• [Required action]
Count lines with "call" below; give only the number.

- Opening Delimiter -

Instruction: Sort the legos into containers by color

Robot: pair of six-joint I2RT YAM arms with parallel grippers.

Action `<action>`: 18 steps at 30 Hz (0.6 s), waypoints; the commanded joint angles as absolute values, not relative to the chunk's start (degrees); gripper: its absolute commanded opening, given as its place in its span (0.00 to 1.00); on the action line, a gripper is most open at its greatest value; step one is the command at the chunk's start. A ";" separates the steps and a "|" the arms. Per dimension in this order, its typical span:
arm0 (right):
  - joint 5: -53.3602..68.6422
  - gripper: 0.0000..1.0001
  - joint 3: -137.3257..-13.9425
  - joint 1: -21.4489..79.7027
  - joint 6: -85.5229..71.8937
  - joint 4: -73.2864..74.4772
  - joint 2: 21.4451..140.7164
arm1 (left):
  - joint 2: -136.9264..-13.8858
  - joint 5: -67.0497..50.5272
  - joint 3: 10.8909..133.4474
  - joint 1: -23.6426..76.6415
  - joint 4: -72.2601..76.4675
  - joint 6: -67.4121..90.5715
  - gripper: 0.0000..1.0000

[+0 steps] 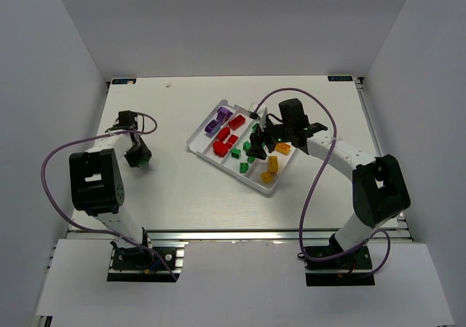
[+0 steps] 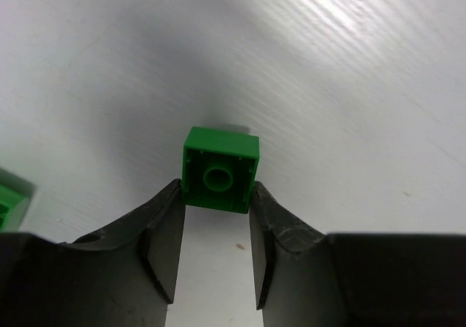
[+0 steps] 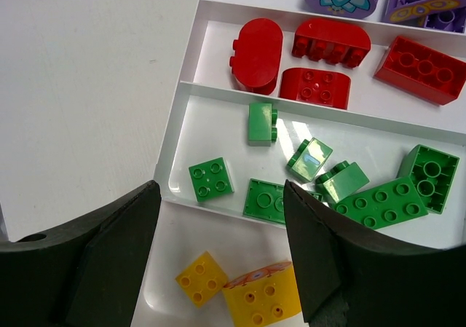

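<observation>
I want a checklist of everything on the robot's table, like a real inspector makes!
Surface: white table.
Job's things: tray holds purple bricks, red bricks, green bricks and yellow bricks in separate compartments; loose green brick on the table, second green brick nearby.
Clutter: nothing seen.
Grippers: left gripper jaws flank the loose green brick, grip unclear; right gripper open, empty, above tray.
Cables: purple left cable and right cable loop from the arms.
Surroundings: white walls on three sides.

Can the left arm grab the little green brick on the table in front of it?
Probably yes. The green brick sits on the table right between the left end effector's fingers, and nothing blocks it.
</observation>
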State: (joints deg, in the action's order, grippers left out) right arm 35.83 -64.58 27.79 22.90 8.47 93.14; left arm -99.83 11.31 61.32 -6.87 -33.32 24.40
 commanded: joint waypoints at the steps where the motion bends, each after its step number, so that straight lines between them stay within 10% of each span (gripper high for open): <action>1: 37.00 0.73 -63.72 27.68 22.50 7.21 90.88 | -93.70 3.45 60.12 -7.03 -29.54 24.17 0.30; 10: 35.87 0.65 -64.51 25.84 18.82 6.07 90.79 | -78.40 -26.88 47.57 6.05 -10.21 32.16 0.30; 18: 35.95 0.07 -65.57 21.54 15.56 5.80 90.97 | -83.57 -25.76 48.16 24.14 -2.02 38.58 0.30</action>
State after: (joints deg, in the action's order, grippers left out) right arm 35.75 -63.90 22.48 17.39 7.46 92.92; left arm -81.65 -24.64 47.05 20.38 -6.42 35.68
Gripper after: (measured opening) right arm 0.104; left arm 0.470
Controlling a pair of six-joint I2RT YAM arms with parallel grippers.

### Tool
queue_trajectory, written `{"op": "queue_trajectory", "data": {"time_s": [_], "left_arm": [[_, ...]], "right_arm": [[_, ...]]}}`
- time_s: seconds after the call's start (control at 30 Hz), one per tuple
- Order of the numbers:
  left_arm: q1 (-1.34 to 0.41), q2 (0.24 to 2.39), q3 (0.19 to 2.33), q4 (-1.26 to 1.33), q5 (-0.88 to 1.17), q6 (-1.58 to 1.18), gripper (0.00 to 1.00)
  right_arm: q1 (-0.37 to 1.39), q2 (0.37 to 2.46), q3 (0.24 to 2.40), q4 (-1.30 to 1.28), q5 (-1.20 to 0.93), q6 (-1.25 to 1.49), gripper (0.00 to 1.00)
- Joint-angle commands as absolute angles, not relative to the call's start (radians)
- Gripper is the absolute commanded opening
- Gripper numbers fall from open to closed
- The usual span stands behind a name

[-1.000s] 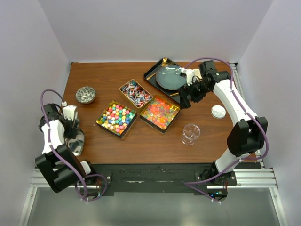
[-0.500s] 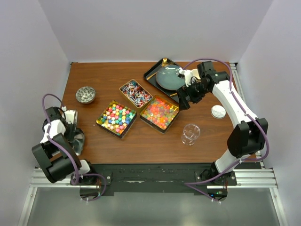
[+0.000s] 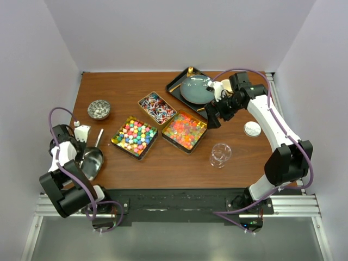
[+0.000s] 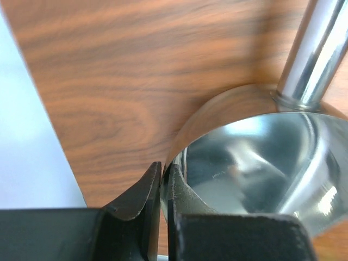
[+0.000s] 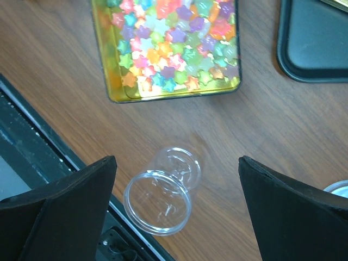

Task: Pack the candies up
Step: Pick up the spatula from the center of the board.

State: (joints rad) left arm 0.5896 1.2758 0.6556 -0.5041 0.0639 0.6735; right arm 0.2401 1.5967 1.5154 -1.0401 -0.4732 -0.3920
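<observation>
The candies fill three gold tins mid-table: multicoloured chunky pieces (image 3: 135,136), orange-pink gummies (image 3: 185,130) and red-white-blue wrapped ones (image 3: 156,107). In the right wrist view the gummies (image 5: 174,43) look star-shaped and translucent. At the table's left edge my left gripper (image 3: 81,148) is shut on the rim of a shiny metal scoop (image 3: 92,162). Its jaws pinch the thin wall of the scoop (image 4: 261,174), whose bowl is empty. My right gripper (image 3: 212,117) hangs open over the table beside the gummy tin, with nothing between its fingers (image 5: 54,212).
A clear glass jar (image 3: 220,154) stands empty near the front edge, below the right gripper (image 5: 176,159). A white lid (image 3: 252,129) lies to its right. A black tray (image 3: 179,81) with a grey plate sits at the back. A small bowl (image 3: 99,109) of silvery pieces is at the left.
My left gripper has closed on the scoop's rim, and the scoop has turned so its handle now points away from the front edge. The right arm has barely moved.
</observation>
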Motion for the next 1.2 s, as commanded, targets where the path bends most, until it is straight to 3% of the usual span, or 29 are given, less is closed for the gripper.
{"op": "queue_trajectory", "data": {"time_s": [0.0, 0.13, 0.3, 0.5, 0.67, 0.87, 1.17], "left_arm": [[0.594, 1.272, 0.730, -0.697, 0.230, 0.882, 0.00], [0.595, 1.279, 0.908, -0.902, 0.394, 1.111, 0.00], [0.569, 1.321, 1.119, -1.179, 0.595, 1.313, 0.00], [0.309, 1.371, 1.241, -1.275, 0.637, 1.238, 0.00], [0.148, 1.391, 1.279, -1.264, 0.670, 1.118, 0.00], [0.068, 1.405, 1.316, -1.270, 0.730, 1.020, 0.00], [0.008, 1.370, 1.298, -1.198, 0.730, 0.881, 0.00]], "right_arm": [[0.258, 1.594, 1.584, -1.066, -0.595, -0.478, 0.97], [0.291, 1.582, 1.631, -1.042, -0.669, -0.538, 0.97], [0.385, 1.543, 1.669, -0.968, -0.612, -0.737, 0.97], [0.460, 1.663, 1.903, -1.018, -0.618, -0.862, 0.93], [0.603, 1.678, 1.954, -1.008, -0.552, -1.021, 0.90], [0.752, 1.677, 1.872, -0.977, -0.495, -1.117, 0.86], [0.882, 1.742, 1.885, -0.904, -0.508, -0.996, 0.77]]}}
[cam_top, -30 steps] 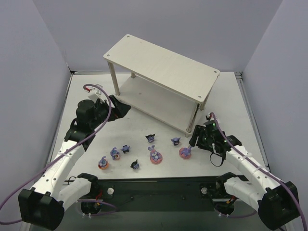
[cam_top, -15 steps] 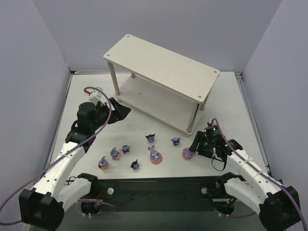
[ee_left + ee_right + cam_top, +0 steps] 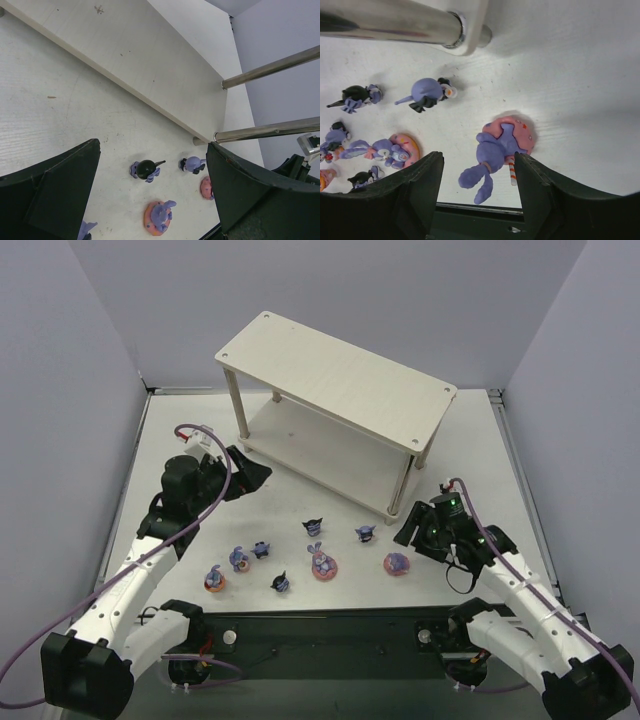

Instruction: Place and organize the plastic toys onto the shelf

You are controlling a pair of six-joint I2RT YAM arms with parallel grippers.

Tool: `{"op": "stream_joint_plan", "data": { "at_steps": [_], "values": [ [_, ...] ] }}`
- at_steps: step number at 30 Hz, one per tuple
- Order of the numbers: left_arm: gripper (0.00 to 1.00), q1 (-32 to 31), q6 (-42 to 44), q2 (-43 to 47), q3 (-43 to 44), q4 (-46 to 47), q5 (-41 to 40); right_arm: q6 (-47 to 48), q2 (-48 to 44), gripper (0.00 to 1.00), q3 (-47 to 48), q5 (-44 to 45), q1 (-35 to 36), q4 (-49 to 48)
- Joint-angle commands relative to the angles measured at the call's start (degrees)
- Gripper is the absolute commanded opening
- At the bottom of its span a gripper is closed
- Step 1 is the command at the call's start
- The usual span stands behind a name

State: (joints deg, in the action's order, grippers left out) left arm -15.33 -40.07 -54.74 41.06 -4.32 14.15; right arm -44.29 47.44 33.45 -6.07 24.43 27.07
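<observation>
Nearest the arm bases, in front of the shelf, all eight plastic toys sit scattered on the white table, off the shelf. From above they read as small glossy blobs: purple long-eared rabbits on round pink or orange bases, and smaller dark pointy-eared figures. Faces are not legible.

The right wrist view gives detail on the rightmost rabbit: smooth moulded plastic, a pink disc base, a red-and-white striped stick beside it. Whether it stands upright or is tipped cannot be told. Toys at that view's left edge are cut off. One toy in the left wrist view is half hidden behind a finger.

Next out, the right gripper, just off the shelf's front right leg, hangs over that rabbit with matte black jaws parted, clear of it, gripping nothing. By the shelf's left end, the left gripper has its jaws spread wide with nothing between them.

Shelf farthest: two pale, grainy, rectangular wooden boards, screw heads at the top corners. Legs are thin and round, pale from above but shiny metal in both wrist views. The rear legs are mostly hidden under the top board.
</observation>
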Motion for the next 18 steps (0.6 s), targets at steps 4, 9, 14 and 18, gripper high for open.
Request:
{"op": "stream_joint_plan", "data": {
  "at_steps": [4,9,14,18],
  "values": [
    [0.97,0.39,-0.35,1.30,0.69,3.09,0.53,6.85,0.64,0.70,7.06,-0.52,1.59,4.57],
    [0.97,0.48,-0.35,1.13,0.69,3.09,0.35,5.27,-0.59,0.72,6.54,0.88,7.12,6.07],
    [0.97,0.39,-0.44,0.86,0.69,3.00,0.52,4.31,0.28,0.69,5.22,8.85,18.34,6.15],
    [0.97,0.48,-0.71,0.34,0.60,3.17,1.14,2.46,2.83,0.66,4.69,17.82,22.59,7.20]
  ]
}}
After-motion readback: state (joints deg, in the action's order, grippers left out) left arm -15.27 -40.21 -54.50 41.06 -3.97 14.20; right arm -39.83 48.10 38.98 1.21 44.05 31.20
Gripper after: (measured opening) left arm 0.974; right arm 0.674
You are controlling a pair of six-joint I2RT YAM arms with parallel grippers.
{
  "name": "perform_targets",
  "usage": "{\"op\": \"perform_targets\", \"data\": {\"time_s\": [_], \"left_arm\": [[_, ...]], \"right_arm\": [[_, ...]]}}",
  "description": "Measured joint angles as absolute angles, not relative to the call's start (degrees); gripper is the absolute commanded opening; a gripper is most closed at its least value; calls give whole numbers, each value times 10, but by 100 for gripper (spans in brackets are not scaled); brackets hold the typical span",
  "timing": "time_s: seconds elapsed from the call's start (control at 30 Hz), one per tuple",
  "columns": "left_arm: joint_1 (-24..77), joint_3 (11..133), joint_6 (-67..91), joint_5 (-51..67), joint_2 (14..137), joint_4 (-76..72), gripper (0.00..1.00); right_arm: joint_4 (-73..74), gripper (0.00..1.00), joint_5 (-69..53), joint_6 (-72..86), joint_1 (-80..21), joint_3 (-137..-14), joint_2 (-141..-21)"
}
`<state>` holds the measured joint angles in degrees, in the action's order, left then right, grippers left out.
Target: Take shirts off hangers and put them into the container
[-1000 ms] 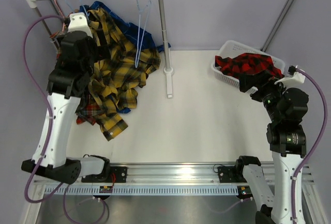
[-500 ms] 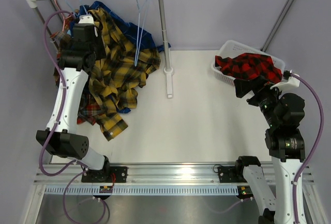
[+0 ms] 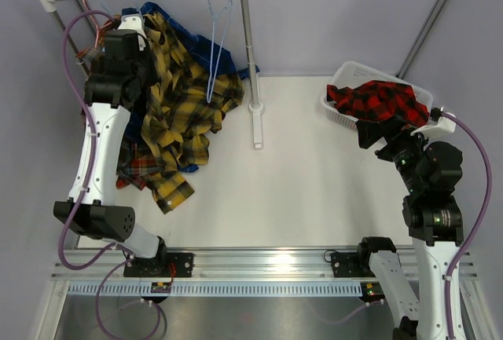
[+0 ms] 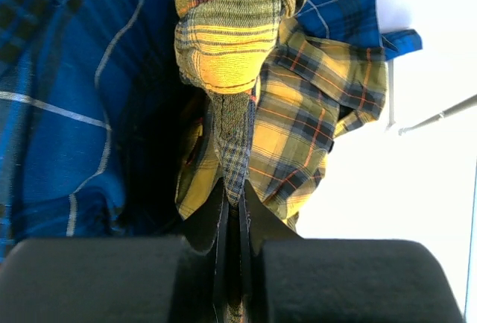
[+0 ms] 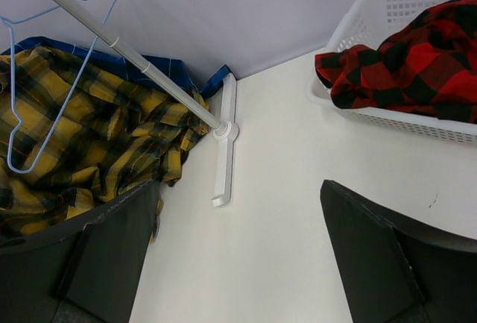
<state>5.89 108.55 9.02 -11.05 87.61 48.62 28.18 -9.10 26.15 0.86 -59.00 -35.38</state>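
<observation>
Left hand (image 4: pixel 232 207) has closed, clamped on yellow-and-black shirt (image 4: pixel 298 129) fold (blue shirt (image 4: pixel 67 114) beside); right hand (image 5: pixel 238 189) wide apart, empty

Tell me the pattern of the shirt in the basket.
The shirt is red-and-black check; clearest in right wrist view.

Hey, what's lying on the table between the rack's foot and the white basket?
Nothing: that stretch of table between the foot and the basket is bare, in the top view and the right wrist view alike.

White arms (image 3: pixel 98 151), black joints (image 3: pixel 118 81) (purple cables (image 3: pixel 66 49))
</observation>
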Motion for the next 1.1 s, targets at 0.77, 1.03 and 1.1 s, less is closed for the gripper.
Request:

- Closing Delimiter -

• [Answer to this problem]
6